WASHINGTON (Reuters) – U.S. Representative Mo Brooks of Alabama, a close ally of former President Donald Trump who helped lead a Republican effort to challenge the 2020 presidential election results in Congress, announced on Monday he will run for U.S. Senate in 2022.
The staunch conservative launched his campaign at a rally in Huntsville, Alabama, where he was joined by former Trump adviser Stephen Miller.
Brooks previously said he had spoken to Trump about a possible Senate run. An endorsement from Trump, who easily won Alabama over President Joe Biden in November’s presidential election, would likely make Brooks the favorite in the race to replace the retiring Republican Senator Richard Shelby, 86.
Miller, the chief architect of Trump’s hardline anti-immigration policies, has ties to Alabama, having served as a top adviser to the state’s longtime former U.S. senator, Jeff Sessions.
Brooks, 66, backed Trump’s false claims of widespread voter fraud in the 2020 election and spoke at a Trump rally that preceded the deadly Jan. 6 Capitol riot, when violent Trump supporters stormed Congress in an attempt to overturn Biden’s victory. The violence, which left five people dead, led to Trump’s second impeachment in the House of Representatives and acquittal in the Senate.
At Monday’s rally, Brooks again asserted that Trump was the victim of fraud, claiming that the 2020 contest saw the “worst voter fraud and election theft in history.”
Election officials and judges in multiple states found no evidence of major improprieties.

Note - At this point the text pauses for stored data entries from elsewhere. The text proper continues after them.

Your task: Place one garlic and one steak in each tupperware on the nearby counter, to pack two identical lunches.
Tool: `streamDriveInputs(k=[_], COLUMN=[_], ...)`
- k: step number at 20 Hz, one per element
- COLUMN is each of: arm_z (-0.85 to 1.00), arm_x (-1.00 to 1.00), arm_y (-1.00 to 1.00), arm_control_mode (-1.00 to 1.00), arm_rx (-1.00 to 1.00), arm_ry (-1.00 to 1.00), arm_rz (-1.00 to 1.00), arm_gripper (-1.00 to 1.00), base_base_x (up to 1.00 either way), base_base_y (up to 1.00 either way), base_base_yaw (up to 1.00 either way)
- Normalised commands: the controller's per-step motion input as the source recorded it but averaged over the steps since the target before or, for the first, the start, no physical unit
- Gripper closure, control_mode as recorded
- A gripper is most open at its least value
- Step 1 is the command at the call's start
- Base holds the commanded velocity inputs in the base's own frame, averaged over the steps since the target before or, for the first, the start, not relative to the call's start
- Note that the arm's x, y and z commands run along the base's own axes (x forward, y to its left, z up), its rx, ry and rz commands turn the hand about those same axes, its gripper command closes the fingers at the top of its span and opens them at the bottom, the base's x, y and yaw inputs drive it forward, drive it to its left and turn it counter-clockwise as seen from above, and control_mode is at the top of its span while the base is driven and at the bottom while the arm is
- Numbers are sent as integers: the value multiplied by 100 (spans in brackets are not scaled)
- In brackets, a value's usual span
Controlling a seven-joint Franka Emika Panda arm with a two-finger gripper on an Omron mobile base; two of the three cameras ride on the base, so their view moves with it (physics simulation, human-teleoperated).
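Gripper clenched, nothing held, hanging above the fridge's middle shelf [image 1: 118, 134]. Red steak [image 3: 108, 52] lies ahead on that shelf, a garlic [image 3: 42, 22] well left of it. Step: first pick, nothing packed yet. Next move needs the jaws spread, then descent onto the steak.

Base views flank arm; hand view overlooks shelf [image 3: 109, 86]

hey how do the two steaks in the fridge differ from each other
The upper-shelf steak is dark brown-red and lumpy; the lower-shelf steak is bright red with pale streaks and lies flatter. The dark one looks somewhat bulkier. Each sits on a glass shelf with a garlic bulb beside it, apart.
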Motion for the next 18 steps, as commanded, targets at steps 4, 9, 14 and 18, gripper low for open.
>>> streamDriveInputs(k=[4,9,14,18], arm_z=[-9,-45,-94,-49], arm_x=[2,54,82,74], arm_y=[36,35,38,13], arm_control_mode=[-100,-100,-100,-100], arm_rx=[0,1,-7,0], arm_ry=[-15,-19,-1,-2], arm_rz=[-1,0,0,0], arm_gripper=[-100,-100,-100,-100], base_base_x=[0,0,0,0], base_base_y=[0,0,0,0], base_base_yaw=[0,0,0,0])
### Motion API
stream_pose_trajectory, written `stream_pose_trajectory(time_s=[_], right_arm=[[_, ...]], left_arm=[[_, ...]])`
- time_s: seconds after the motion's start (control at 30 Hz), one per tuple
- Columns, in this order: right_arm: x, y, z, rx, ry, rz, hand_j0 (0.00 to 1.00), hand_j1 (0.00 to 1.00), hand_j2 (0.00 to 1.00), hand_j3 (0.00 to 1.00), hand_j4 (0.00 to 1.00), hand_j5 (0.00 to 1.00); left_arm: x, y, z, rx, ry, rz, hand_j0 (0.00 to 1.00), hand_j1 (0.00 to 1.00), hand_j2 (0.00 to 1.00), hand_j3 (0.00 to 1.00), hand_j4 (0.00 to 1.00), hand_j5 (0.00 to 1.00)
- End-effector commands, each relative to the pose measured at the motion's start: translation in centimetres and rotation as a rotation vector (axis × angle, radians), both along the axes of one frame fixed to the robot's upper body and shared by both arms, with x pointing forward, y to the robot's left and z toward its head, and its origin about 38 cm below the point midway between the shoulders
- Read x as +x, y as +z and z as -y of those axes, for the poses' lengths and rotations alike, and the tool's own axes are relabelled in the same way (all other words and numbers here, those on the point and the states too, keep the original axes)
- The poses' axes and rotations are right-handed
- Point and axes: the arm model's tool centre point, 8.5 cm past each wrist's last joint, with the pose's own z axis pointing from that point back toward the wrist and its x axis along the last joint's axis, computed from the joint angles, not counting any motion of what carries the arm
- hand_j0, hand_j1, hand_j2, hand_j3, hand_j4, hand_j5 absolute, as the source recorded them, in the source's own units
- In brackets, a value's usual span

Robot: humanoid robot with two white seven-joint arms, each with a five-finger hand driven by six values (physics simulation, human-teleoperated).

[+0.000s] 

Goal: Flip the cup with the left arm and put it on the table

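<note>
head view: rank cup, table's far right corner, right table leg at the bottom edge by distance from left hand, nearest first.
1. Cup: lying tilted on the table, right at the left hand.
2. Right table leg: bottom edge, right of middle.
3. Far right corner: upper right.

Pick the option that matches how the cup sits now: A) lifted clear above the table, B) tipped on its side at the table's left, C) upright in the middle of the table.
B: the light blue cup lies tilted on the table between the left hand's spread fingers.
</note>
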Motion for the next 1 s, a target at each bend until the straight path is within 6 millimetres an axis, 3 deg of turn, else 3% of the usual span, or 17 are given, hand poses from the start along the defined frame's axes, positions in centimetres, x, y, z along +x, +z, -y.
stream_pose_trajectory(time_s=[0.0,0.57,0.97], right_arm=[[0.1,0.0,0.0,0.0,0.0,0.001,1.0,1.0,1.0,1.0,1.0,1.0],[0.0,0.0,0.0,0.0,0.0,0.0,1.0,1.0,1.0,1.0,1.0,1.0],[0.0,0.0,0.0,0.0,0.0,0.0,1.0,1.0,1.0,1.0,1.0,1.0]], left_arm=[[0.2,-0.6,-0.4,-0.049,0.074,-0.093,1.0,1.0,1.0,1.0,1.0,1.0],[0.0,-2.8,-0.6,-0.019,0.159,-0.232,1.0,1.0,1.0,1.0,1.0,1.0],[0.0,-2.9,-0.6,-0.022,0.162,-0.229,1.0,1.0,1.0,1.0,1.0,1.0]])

After encouraging “patriots” at the Trump rally to start “taking down names and kicking ass,” Brooks was named in a federal lawsuit brought by Democratic Representative Eric Swalwell. Swalwell, who helped prosecute the impeachment case against Trump, is seeking financial damages for the injury and destruction caused by the riot.

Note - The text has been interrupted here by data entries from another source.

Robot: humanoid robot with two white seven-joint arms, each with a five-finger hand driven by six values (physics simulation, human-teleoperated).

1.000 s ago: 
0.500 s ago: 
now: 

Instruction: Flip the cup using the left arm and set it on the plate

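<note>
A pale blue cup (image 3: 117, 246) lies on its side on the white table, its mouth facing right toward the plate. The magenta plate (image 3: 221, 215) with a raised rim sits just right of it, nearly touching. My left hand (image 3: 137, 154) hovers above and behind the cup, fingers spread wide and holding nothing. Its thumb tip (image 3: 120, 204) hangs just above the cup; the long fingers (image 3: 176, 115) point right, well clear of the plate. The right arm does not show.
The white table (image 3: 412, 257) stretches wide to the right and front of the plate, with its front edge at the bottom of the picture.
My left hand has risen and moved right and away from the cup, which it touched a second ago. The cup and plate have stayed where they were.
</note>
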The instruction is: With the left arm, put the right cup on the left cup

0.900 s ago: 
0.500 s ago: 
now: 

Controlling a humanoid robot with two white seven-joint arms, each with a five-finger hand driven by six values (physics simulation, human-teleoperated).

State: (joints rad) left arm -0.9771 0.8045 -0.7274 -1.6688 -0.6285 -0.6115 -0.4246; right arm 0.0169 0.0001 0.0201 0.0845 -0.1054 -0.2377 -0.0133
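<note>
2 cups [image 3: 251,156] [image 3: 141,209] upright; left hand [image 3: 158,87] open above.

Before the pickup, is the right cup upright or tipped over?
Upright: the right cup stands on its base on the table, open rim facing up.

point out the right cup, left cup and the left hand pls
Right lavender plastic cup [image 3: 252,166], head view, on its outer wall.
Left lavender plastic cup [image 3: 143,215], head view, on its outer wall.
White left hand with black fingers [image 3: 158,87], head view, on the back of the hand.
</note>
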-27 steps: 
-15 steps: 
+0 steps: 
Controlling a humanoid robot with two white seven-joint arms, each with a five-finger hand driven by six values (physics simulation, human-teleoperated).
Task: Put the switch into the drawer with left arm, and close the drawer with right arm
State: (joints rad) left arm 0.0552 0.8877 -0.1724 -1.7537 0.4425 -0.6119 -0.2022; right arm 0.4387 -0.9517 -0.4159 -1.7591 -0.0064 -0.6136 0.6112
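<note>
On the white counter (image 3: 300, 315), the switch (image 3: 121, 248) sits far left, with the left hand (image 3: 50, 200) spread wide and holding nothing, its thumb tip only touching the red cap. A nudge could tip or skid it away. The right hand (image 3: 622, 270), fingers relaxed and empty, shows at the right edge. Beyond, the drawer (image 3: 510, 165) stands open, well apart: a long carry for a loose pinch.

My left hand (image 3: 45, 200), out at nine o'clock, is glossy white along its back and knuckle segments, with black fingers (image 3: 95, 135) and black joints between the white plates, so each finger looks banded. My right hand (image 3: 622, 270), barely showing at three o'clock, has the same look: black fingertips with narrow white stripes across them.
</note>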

Brooks’ opponents for the Republican nomination include Lynda Blanchard, who served as Trump’s ambassador to Slovenia. Alabama Secretary of State John Merrill is also seen as a potential Republican contender. On the Democratic side, U.S. Representative Terri Sewell has expressed interest in mounting a Senate bid.

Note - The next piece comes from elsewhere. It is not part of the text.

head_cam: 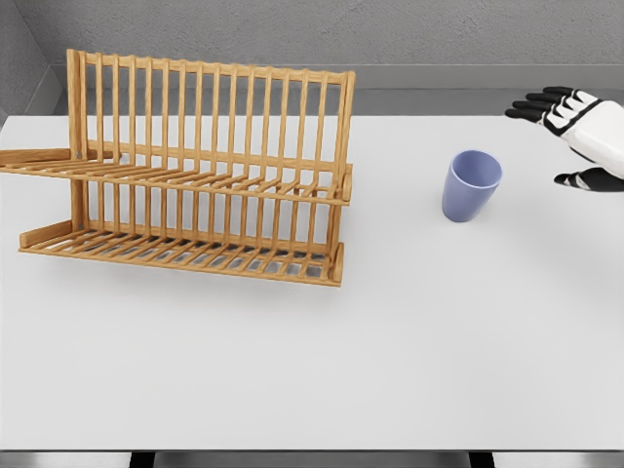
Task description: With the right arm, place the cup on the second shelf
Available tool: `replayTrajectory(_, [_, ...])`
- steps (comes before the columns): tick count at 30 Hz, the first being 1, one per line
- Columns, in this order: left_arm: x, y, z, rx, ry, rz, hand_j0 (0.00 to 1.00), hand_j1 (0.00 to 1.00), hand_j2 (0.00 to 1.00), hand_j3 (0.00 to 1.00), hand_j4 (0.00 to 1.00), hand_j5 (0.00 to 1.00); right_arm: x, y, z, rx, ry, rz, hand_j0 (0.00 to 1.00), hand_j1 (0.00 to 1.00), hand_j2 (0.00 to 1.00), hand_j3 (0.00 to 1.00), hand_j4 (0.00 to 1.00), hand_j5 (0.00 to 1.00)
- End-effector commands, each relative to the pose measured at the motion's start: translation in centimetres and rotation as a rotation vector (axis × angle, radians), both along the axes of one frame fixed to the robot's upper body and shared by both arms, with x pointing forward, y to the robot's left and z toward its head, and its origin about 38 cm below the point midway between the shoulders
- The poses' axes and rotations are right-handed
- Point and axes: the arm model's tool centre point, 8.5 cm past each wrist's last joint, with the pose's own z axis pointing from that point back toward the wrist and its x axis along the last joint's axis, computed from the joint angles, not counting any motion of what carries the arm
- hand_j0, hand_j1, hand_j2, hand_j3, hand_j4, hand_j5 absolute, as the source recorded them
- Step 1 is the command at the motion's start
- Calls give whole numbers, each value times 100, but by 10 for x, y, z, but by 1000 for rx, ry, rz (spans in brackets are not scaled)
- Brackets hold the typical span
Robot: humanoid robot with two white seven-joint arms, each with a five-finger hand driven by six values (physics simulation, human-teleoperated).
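While the blue cup (471, 185) stands upright on the table (390, 341), the right robot hand (577, 132) hovers nearby, fingers spread, empty.

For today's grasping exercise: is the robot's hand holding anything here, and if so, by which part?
Nothing is held. The right hand is at the right edge with its fingers spread, clear of the blue cup, which stands upright on the table.

Table: white top (409, 341) fills most of the view.
Wall: grey, textured (390, 29) behind the table's far edge.
Floor: dark strip (292, 458) below the near edge.
Light: even, soft shadows.
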Motion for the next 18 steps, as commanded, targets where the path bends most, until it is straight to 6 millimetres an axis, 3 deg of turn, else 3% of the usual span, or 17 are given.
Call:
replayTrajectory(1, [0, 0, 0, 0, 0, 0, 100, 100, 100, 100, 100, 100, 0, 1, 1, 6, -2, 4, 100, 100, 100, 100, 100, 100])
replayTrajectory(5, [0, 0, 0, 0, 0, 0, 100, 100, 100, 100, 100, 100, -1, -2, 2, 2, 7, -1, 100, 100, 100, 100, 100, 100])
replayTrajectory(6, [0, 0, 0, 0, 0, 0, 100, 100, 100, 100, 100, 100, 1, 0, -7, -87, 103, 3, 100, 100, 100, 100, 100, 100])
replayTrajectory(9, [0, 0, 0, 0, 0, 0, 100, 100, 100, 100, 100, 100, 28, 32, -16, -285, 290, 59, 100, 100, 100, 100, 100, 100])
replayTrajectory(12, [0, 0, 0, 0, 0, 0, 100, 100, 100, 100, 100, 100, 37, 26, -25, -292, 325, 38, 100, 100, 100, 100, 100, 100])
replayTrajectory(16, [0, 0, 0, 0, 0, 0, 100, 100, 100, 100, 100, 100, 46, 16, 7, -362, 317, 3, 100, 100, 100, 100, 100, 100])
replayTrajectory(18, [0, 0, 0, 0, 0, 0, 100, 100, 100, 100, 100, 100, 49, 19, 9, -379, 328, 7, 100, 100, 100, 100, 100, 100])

Brooks ran unsuccessfully in a special Senate election in 2017, losing the Republican nomination to Roy Moore. Moore’s campaign imploded following multiple sexual misconduct allegations, which he denied, and Democrat Doug Jones eventually won in an upset.
Jones lost his re-election campaign last year to former Auburn football coach Tommy Tuberville, a staunch Trump loyalist.